/---
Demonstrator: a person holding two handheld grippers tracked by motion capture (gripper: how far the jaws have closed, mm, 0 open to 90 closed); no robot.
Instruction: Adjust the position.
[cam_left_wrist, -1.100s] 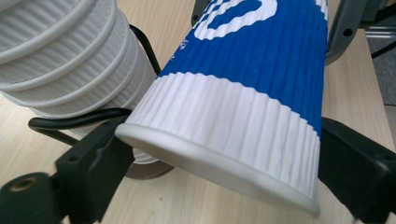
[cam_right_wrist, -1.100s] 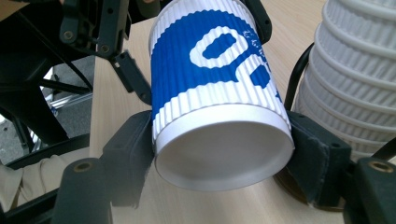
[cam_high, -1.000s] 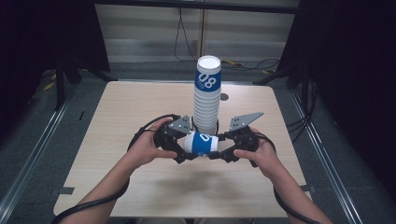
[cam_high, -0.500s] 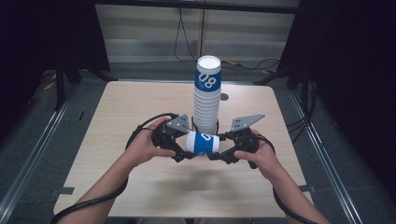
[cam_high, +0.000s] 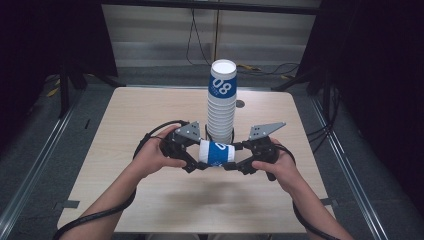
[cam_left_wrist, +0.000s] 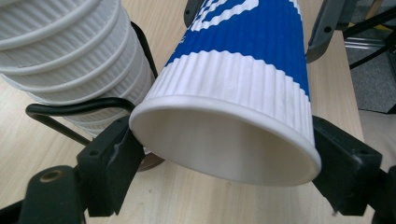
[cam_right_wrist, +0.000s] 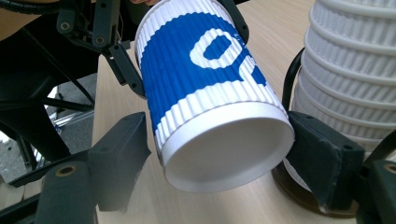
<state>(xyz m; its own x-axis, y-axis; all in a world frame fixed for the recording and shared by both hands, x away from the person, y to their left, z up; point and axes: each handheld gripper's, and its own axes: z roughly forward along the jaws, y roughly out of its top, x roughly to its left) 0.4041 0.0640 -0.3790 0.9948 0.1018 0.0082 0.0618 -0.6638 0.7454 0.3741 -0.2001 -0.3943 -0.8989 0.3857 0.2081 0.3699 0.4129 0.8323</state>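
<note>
High view gives me the layout: a blue-and-white ribbed cup (cam_high: 216, 153) lies on its side, held off the bench (cam_high: 150, 210) between my two hands, just in front of the tall stack of cups (cam_high: 222, 107) at twelve o'clock from it. The left tongs (cam_high: 196, 159) come in at nine o'clock on the cup, the right tongs (cam_high: 231, 161) at three o'clock. From up here the contact points are lost under the black linkages and grey plates, so I read the grips from the gripper cameras.

In the left gripper view the cup (cam_left_wrist: 233, 93) shows its wide open mouth, and the left tongs (cam_left_wrist: 224, 163) have just been closing with the rim between them. The left pad touches the rim; the right pad sits against the wall, though the exact contact is hard to make out. The stack (cam_left_wrist: 70, 56) is cut off at eleven o'clock.

In the right gripper view the cup's (cam_right_wrist: 210, 88) closed bottom faces me. The right tongs (cam_right_wrist: 217, 163) have also just been closing around it: the right pad presses the base, while the left pad looks barely touching. The stack (cam_right_wrist: 350, 70) runs off frame at two o'clock, its foot hidden behind that pad.
</note>
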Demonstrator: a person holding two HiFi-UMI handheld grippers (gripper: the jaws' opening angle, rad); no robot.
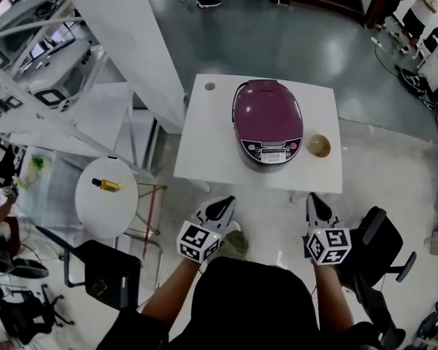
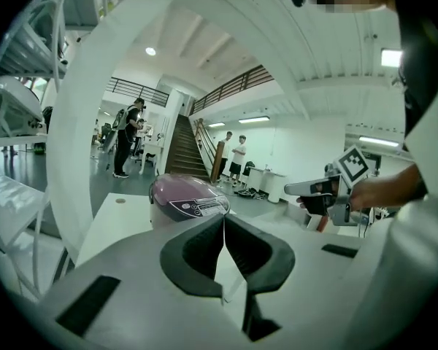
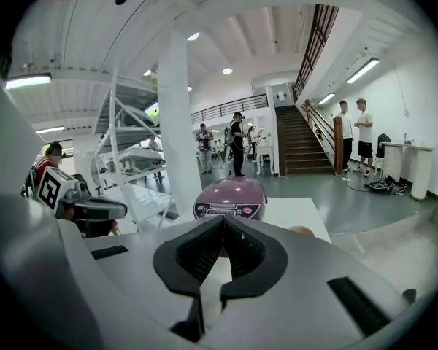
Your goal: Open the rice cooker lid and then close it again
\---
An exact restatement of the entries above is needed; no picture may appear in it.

● WRITTEN ANSWER:
Demonstrator: a person holding two handheld grippers tracked by motion capture (gripper: how far the jaws have closed, mm, 0 open to 90 closed); no robot.
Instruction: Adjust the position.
[cam_left_wrist, -1.100s] 
[cam_right_wrist, -1.100s] 
[cam_high, -1.000s] 
[cam_high, -0.500s] 
[cam_high, +0.000s] 
[cam_left_wrist, +0.000s] 
[cam_right_wrist, +0.000s] 
<state>(xyz m; its own x-axis, y-axis; all in a world frame fixed for the recording and shared by both hands, x away from the person, y to their left, z up; point and axes: each handheld gripper's, and its own axes: z roughly forward along the jaws, y roughly out of its top, x roughly to its left) 0.4041 0.0640 -0.3790 0.9948 0.1018 0.0082 0.0618 -0.6638 0.7454 0.3741 -0.2001 -0.3943 -0.8989 0.3857 0.2081 0.3699 0.4129 0.8323</state>
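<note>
High view gives me the layout: a blue-and-white ribbed cup (cam_high: 216, 153) lies on its side, held off the bench (cam_high: 150, 210) between my two hands, just in front of the tall stack of cups (cam_high: 222, 107) at twelve o'clock from it. The left tongs (cam_high: 196, 159) come in at nine o'clock on the cup, the right tongs (cam_high: 231, 161) at three o'clock. From up here the contact points are lost under the black linkages and grey plates, so I read the grips from the gripper cameras.

In the left gripper view the cup (cam_left_wrist: 233, 93) shows its wide open mouth, and the left tongs (cam_left_wrist: 224, 163) have just been closing with the rim between them. The left pad touches the rim; the right pad sits against the wall, though the exact contact is hard to make out. The stack (cam_left_wrist: 70, 56) is cut off at eleven o'clock.

In the right gripper view the cup's (cam_right_wrist: 210, 88) closed bottom faces me. The right tongs (cam_right_wrist: 217, 163) have also just been closing around it: the right pad presses the base, while the left pad looks barely touching. The stack (cam_right_wrist: 350, 70) runs off frame at two o'clock, its foot hidden behind that pad.
</note>
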Demonstrator: a person holding two HiFi-UMI handheld grippers (gripper: the jaws' opening angle, rad); no robot.
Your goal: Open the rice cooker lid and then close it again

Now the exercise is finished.